Microsoft reports first quarterly loss ever

Microsoft, the once-dominant computer software giant that has seen its fortunes wane in recent years, posted its first quarterly loss since emerging as a public company in 1986 Thursday as it took a huge charge for a failed acquisition.
The Redmond, Wash.-based company reported a net loss of $492 million as its operating income was wiped out by a $6.2 billion writedown related to its acquisition of advertising company aQuantive in 2007. Microsoft wrote down almost the entire $6.3 billion purchase price.
Microsoft had announced earlier this month that it would take the writedown.
The charge was an acknowledgement that the company’s struggling online services division is a significant financial drag on the company, losing nearly $2 billion over the past year in addition to the $6.2 billion writedown. Microsoft is still pouring money into runner-up search engine Bing, but it only has a fraction of the market share rival Google enjoys.

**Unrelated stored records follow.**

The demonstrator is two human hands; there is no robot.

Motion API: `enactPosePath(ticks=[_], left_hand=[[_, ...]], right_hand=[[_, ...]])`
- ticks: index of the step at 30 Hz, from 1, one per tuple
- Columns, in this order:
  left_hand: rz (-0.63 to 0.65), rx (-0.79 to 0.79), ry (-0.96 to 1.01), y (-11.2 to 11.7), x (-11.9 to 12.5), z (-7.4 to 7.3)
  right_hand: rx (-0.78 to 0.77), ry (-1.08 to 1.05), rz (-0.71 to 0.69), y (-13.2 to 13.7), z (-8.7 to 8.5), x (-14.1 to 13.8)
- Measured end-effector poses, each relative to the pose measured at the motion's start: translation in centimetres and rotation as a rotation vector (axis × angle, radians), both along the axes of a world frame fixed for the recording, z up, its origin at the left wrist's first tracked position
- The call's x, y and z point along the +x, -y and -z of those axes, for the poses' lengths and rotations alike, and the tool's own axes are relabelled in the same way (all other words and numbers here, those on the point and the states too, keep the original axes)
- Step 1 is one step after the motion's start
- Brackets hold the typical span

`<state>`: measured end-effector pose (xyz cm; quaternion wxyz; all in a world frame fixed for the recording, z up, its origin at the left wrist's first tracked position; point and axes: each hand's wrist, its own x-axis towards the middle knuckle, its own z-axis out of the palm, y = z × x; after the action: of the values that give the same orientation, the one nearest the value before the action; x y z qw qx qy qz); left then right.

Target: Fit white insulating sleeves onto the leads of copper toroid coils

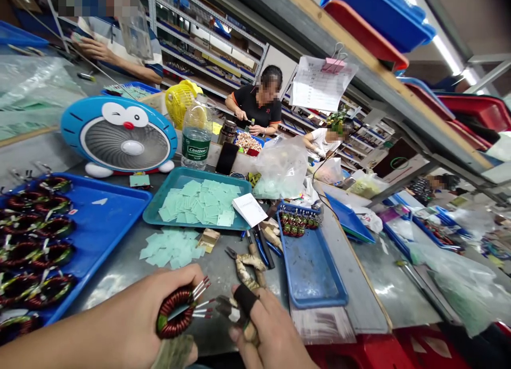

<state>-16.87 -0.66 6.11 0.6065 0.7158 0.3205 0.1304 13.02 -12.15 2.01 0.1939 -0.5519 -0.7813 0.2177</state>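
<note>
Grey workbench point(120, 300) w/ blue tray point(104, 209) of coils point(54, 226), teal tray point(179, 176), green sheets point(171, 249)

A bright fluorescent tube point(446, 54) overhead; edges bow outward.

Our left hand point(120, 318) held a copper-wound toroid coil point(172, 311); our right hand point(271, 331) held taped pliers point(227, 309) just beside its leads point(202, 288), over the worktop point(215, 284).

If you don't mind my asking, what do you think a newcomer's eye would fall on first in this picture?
Probably the red-wound toroid coil held in the left hand at the bottom centre, with the right hand on pliers beside its wire ends. Next comes the round blue cartoon-face fan at the back of the bench, then the blue tray of similar coils at the left.
</note>
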Motion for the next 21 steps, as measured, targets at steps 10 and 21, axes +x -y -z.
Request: enactPosePath(ticks=[10,21], left_hand=[[-0.151,0.075,0.034,1.0,1.4,1.3],[-0.377,0.402,-0.099,2.5,2.3,0.3]], right_hand=[[-0.028,-0.072,0.187,1.8,5.1,-1.7],[-0.062,-0.123,0.377,2.2,4.6,-3.3]])
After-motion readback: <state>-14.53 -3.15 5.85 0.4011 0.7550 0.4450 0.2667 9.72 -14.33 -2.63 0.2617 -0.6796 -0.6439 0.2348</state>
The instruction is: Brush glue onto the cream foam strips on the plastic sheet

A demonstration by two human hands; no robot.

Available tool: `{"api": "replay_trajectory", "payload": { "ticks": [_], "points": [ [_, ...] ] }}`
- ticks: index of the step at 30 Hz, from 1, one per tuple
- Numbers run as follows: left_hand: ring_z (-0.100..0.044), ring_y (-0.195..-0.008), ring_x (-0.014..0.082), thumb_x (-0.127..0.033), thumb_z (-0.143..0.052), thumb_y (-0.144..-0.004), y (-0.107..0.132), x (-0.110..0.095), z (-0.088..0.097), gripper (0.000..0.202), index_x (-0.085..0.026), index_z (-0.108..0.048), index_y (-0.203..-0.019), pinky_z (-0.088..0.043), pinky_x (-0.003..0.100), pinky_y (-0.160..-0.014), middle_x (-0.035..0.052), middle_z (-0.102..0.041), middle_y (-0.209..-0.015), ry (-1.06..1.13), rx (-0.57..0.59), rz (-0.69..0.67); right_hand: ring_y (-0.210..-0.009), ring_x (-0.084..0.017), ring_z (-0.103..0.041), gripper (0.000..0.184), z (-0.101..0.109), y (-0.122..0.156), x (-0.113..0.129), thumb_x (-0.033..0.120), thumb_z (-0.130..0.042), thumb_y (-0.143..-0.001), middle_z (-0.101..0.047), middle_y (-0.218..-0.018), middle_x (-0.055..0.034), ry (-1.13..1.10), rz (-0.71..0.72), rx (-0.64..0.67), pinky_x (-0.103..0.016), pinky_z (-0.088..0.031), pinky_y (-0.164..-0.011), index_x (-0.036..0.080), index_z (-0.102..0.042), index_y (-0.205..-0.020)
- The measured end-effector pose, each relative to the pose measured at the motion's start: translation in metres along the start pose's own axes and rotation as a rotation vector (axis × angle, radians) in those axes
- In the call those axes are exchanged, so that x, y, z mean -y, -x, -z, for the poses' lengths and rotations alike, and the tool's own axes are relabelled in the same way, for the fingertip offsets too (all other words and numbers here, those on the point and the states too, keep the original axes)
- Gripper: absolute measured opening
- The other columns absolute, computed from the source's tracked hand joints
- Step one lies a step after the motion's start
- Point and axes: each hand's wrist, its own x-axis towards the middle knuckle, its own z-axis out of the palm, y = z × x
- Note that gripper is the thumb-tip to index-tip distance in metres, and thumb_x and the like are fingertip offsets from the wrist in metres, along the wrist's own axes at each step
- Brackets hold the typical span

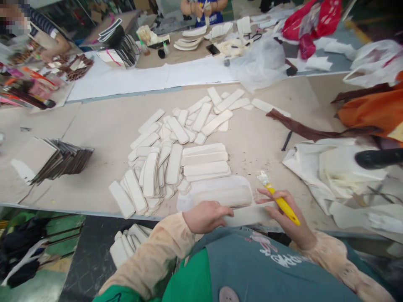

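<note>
Close to my body at the table's front edge, my left hand [206, 217] grips the left end of a white rounded strip [247, 215]. The fingers of my right hand [294, 222] pinch that strip's other end. A yellow-handled brush [282, 203] is also held in my right hand, its white-coated bristles pointing up and away from me. Just beyond the strip lies a translucent white sheet [244, 184] with strips on it. Neat stacks of white strips [206, 170] sit behind that sheet. Many more strips [151, 176] lie in a loose heap to the left and further back.
A leaning stack of dark-edged panels [63, 157] stands at left. At right are a white plastic-covered container [340, 163] with a black handle, brown material [302, 130] and orange cloth [371, 111]. More strips [126, 247] lie below the table edge. Two other people work across the table.
</note>
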Motion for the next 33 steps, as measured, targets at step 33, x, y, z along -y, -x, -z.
{"api": "replay_trajectory", "payload": {
  "ticks": [33],
  "points": [
    [-0.057, -0.059, 0.0116, -0.032, -0.057, -0.074, 0.036, 0.087, -0.081, 0.017, -0.017, -0.063, -0.068, -0.036, 0.020, -0.057, -0.0015, -0.059, -0.054, 0.393, -0.578, 1.196, -0.084, -0.020, -0.063, 0.021, -0.049, -0.060, -0.078, 0.038, -0.053, -0.085, -0.064, -0.091, -0.0058, 0.693, 0.361, 0.066, -0.033, -0.050, -0.076, 0.021, -0.053, -0.096]
  ]
}}
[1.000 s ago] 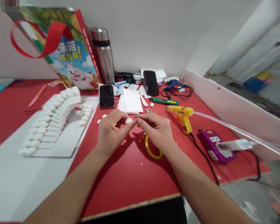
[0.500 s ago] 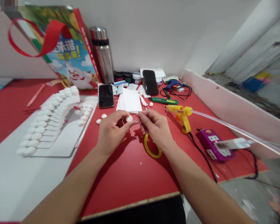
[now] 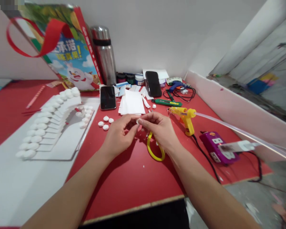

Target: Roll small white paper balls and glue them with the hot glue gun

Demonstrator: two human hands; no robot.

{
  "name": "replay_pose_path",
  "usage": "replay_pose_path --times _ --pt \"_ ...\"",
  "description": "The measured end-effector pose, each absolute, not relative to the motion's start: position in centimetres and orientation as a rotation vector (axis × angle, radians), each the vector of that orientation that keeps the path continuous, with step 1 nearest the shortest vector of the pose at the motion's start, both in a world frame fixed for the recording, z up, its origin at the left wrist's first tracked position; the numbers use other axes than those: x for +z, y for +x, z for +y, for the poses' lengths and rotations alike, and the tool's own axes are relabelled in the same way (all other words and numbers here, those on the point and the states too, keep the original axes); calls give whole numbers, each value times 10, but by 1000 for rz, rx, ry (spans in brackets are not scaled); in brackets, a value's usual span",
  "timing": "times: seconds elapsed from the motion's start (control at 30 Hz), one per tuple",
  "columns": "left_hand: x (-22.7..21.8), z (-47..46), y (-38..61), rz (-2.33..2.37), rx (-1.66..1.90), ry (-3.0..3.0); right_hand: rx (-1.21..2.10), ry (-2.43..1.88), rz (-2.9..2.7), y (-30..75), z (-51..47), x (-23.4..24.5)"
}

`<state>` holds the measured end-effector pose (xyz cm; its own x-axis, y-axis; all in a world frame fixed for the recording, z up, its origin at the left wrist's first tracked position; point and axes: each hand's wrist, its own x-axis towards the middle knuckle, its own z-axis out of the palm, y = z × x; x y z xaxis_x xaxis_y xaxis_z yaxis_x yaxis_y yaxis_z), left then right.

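Above the red table, my left hand (image 3: 120,133) and my right hand (image 3: 159,128) meet fingertip to fingertip. Both pinch a small white round piece (image 3: 138,121) between thumbs and fingers; most of it is covered. Just left of my left hand lie several white rounded pieces (image 3: 105,127). A yellow loop (image 3: 154,157) shows below my right hand, its upper part hidden. At the left, a white stepped, curved model (image 3: 58,127) stands on a white board, its outer edge lined with similar white pieces.
A yellow glue gun (image 3: 187,119) with a long clear stick lies right, near a purple box (image 3: 213,146). Behind the hands are white paper (image 3: 132,103), a green cutter (image 3: 168,102), two phones (image 3: 108,98), a steel flask (image 3: 106,60) and a picture bag (image 3: 73,66).
My left hand's fingers have turned inward and closed up to the right hand's fingertips. The white piece has moved slightly right, now between both hands. More loose white pieces show beside my left hand.
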<state>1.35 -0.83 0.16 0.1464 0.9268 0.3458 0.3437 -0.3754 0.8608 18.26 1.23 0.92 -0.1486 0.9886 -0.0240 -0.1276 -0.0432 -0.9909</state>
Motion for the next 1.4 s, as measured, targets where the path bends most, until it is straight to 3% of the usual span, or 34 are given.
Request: replay_pose_path --times 0.33,0.9,1.4 --pt "3 -7 15 1222 1275 1703 1517 -1065 -1186 184 11 13" --pt "1 -7 17 1239 1330 1867 1430 -1057 -1198 181 10 13" --pt "0 -5 10 1178 1223 1863 1642 -1014 -1019 189 16 8"
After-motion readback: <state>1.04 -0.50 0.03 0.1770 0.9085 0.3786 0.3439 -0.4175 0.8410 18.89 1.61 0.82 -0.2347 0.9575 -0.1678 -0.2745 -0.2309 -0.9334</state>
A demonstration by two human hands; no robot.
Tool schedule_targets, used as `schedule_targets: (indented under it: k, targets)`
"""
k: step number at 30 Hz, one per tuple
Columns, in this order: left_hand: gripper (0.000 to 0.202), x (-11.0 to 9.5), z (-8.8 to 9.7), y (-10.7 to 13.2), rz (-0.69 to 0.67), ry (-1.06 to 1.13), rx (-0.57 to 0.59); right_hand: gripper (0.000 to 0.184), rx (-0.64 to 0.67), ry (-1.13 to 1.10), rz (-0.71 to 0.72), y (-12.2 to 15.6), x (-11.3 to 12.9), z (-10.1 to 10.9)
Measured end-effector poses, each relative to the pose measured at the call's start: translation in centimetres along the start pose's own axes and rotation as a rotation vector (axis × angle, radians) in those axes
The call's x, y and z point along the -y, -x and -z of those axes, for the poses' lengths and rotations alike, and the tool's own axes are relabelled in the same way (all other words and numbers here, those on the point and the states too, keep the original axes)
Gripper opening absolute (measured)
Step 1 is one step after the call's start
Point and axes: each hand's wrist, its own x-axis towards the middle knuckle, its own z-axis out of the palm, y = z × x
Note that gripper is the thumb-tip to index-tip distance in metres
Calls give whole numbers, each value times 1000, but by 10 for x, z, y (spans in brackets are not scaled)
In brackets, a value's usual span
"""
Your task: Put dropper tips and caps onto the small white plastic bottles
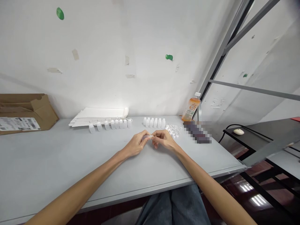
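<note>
My left hand (136, 145) is closed around a small translucent plastic bottle (146, 137), which lies sideways between thumb and fingers. At the bottle's neck end, my right hand (165, 140) pinches a small white piece that looks like a cap; its exact shape is partly hidden by the fingertips. Both hands meet just above the table. Beyond my right hand is a loose pile of small white caps with straps (173, 130). A group of upright white bottles (154, 122) stands behind the hands. Another row of similar bottles (117, 124), some with white straps at the top, stands to the left.
White sheets or flat packs (100, 113) lie against the wall behind the left row. An open cardboard box (44, 109) sits far left. At the right stand an orange drink bottle (191, 109) and a blurred dark object (198, 132). A metal frame (217, 59) rises beside the grey table (112, 178).
</note>
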Motion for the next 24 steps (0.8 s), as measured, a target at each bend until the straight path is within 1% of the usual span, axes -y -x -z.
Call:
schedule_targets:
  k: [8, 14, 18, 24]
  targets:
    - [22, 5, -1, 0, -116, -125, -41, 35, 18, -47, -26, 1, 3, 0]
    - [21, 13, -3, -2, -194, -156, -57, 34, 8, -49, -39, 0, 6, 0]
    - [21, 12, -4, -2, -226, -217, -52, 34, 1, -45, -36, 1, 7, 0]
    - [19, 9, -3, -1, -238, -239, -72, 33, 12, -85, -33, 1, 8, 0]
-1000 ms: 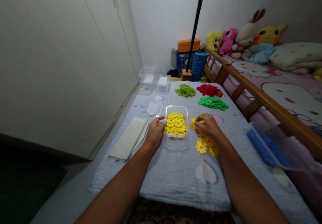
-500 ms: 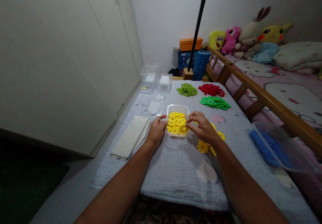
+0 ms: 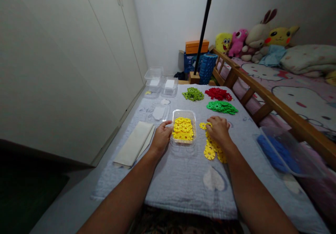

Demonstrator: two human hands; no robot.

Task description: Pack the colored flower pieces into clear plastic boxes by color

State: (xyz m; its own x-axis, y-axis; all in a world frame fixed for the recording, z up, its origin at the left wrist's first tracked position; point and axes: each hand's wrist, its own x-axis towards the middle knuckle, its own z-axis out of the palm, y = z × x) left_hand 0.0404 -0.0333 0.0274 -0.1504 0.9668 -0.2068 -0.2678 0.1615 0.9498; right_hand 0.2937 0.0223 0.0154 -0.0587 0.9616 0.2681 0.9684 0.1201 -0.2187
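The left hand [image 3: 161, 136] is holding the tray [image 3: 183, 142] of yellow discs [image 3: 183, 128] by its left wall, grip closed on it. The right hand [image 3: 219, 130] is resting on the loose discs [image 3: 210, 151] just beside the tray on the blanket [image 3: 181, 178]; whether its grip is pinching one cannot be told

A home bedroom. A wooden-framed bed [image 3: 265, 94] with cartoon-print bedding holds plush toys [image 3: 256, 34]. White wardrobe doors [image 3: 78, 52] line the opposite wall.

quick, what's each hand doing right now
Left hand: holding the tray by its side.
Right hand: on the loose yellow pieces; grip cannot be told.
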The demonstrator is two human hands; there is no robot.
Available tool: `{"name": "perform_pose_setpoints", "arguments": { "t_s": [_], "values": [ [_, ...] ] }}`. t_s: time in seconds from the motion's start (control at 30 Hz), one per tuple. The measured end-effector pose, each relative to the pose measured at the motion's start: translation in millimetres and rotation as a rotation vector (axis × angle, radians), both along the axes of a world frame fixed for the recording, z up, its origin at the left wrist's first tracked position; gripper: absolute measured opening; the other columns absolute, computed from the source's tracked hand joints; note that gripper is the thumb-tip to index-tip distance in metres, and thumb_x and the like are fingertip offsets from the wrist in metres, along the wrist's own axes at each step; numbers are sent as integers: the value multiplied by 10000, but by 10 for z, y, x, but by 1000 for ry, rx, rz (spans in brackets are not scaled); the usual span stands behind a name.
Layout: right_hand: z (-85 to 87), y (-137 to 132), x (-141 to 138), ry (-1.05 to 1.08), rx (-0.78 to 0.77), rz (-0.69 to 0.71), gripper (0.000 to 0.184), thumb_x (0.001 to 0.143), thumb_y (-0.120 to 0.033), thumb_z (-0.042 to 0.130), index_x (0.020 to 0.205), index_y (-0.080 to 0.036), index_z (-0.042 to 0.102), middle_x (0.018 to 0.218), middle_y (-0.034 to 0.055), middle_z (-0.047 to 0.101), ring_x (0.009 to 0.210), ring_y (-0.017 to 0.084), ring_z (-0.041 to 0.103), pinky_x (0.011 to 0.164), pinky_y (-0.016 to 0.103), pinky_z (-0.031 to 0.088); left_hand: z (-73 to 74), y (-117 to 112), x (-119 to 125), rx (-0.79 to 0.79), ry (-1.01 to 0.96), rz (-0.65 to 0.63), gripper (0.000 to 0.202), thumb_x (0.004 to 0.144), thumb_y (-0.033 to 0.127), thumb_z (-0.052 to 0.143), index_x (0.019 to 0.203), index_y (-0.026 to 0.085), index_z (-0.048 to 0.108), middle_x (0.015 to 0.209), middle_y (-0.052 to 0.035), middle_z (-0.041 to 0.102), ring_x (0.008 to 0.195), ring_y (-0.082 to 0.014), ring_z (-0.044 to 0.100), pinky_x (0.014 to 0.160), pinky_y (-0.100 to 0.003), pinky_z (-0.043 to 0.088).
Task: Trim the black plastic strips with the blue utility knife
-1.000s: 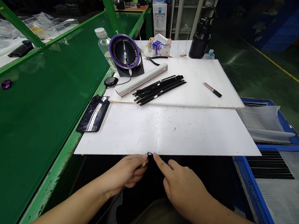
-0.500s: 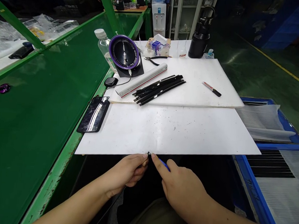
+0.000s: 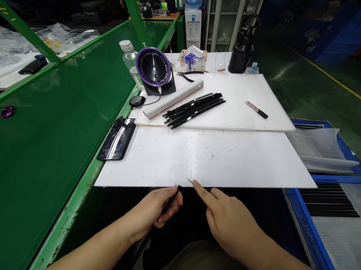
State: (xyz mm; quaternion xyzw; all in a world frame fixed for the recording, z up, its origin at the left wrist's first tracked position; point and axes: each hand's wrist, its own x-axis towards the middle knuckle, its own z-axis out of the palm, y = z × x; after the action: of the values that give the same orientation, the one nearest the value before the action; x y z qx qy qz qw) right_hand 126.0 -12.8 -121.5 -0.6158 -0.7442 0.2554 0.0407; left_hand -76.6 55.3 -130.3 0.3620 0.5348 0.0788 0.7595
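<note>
My left hand (image 3: 161, 206) is closed on a narrow black strip (image 3: 171, 200), its tip poking up past the thumb at the front edge of the white board (image 3: 242, 162). To the right, my right hand (image 3: 227, 212) grips a craft knife (image 3: 189, 180), index finger stretched along it. Only the thin pointed blade shows; the palm hides the handle. The blade lies just over the board's edge, apart from the strip. Farther back, a pile of similar black strips (image 3: 196, 109) rests on a white foam sheet (image 3: 231, 89).
Beside the pile lies a long white box (image 3: 176, 99); a utility knife (image 3: 256, 109) is at the right. A purple-rimmed fan (image 3: 153, 67), pliers (image 3: 189, 76) and a black bottle (image 3: 241, 53) stand behind. A tablet (image 3: 117, 139) sits left, blue crates (image 3: 303, 222) right.
The knife has moved right, away from the strip's tip, and its blade now shows. More of the strip is visible in my left hand. The view has shifted slightly.
</note>
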Motion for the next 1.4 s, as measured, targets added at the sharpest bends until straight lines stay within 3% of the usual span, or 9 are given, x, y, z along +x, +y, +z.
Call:
{"name": "perform_pose_setpoints", "arguments": {
  "t_s": [0.2,0.43,0.97,1.23,1.4],
  "values": [
    [-4,6,-75,44,1,35,681,889,-121,420,1498,-367,242,870,-6,564,591,172,531,524,288,273,-19,-16,2,-75,-41,72,373,838,524,515,708,177,474,530,43,422,407,-45,233,401,-193,92],
    [30,35,-77,68,2,76,664,887,-128,418,1494,-348,263,863,-7,572,597,168,533,508,288,253,-22,-14,17,-79,-77,78,359,842,531,524,737,193,463,504,82,331,398,-47,209,370,-176,104],
    [-43,-9,-151,-195,88,139,728,873,-179,534,1506,-332,209,851,8,558,499,153,503,425,289,168,-5,-37,95,-15,-17,103,407,799,571,559,698,197,434,506,80,340,388,-42,203,346,-160,102],
    [6,24,-108,-76,62,125,662,883,-118,478,1492,-292,286,813,-9,559,545,160,513,458,291,254,11,-43,104,6,4,92,405,808,567,551,701,196,430,511,80,337,400,-45,210,356,-168,106],
    [24,24,-123,-79,56,123,687,879,-131,495,1501,-302,259,820,-9,558,541,161,517,443,291,250,-18,-42,101,9,-7,82,413,819,571,540,691,196,422,513,80,329,399,-45,206,363,-176,105]
  ]
}}
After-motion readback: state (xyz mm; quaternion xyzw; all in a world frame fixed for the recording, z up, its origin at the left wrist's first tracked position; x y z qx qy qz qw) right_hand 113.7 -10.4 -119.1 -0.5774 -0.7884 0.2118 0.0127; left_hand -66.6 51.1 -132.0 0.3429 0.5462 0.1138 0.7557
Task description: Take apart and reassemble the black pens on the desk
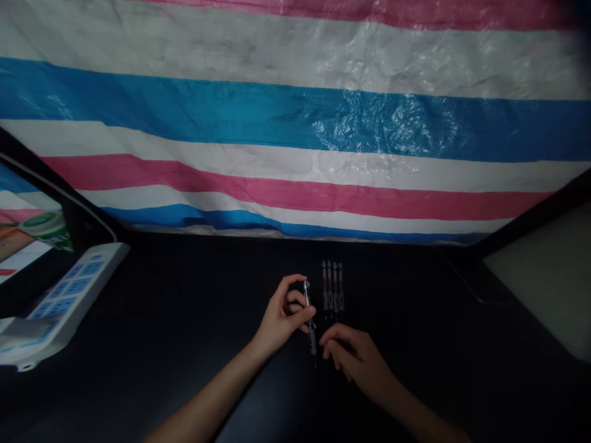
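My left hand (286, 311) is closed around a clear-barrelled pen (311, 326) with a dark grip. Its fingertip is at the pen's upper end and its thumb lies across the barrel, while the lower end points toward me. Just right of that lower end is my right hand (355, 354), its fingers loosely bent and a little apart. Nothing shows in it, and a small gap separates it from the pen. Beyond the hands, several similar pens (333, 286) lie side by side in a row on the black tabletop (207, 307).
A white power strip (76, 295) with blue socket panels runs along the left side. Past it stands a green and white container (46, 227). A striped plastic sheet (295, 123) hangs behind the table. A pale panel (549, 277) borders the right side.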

"It brings into question Microsoft’s ability to compete on the advertising-driven web and suggests this is a market segment that is beyond Microsoft, creating long-term doubts over Bing’s future," Rob Enderle, principal analyst at the Enderle Group, said via email.
In its news release announcing the results, Microsoft focused on its record revenues of $73.7 billion for the fiscal year just ended and $18 billion for the latest quarter, up 4 to 5 percent from year-earlier levels. The growth was led by server tools, business products such as Office, and entertainment and devices, which includes Xbox and the recently acquired Skype.